- [Task material]

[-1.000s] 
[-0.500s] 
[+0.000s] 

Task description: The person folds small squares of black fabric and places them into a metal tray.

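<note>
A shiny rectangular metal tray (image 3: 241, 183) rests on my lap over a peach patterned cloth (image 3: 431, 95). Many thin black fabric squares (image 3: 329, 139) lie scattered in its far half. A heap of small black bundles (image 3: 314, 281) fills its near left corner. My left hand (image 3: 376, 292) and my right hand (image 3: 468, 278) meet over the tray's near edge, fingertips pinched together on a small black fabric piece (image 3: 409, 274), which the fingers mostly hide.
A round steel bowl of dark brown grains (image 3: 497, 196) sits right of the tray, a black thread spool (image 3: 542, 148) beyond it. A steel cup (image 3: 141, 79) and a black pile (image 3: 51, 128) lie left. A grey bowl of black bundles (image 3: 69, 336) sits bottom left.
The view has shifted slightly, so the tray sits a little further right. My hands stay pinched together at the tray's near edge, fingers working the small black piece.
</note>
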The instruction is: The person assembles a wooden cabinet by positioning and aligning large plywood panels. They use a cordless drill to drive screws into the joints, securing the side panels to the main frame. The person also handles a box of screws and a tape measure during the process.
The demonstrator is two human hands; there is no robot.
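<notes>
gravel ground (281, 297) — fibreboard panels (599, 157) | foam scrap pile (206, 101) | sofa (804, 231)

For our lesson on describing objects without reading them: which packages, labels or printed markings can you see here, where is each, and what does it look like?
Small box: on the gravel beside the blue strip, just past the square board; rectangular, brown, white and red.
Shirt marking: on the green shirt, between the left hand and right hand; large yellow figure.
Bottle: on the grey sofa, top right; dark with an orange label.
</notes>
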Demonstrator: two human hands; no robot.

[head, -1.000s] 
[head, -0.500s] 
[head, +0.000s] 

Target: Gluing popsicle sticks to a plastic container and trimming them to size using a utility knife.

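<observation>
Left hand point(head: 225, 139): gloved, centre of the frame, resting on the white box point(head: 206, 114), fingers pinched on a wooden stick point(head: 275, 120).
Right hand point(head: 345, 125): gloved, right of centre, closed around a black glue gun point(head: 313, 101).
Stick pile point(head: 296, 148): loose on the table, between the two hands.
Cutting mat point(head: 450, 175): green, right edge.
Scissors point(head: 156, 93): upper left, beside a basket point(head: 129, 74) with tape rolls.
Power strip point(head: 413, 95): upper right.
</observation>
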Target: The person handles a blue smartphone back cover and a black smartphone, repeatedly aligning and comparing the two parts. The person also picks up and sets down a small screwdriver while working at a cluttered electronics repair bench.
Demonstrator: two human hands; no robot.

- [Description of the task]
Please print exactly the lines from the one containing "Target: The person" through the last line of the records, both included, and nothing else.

- [Your response]
Target: The person handles a blue smartphone back cover and a black smartphone, repeatedly aligning and comparing the two parts. The person also picks up and sets down a small screwdriver while working at a cluttered electronics repair bench.
Demonstrator: two human hands; no robot.

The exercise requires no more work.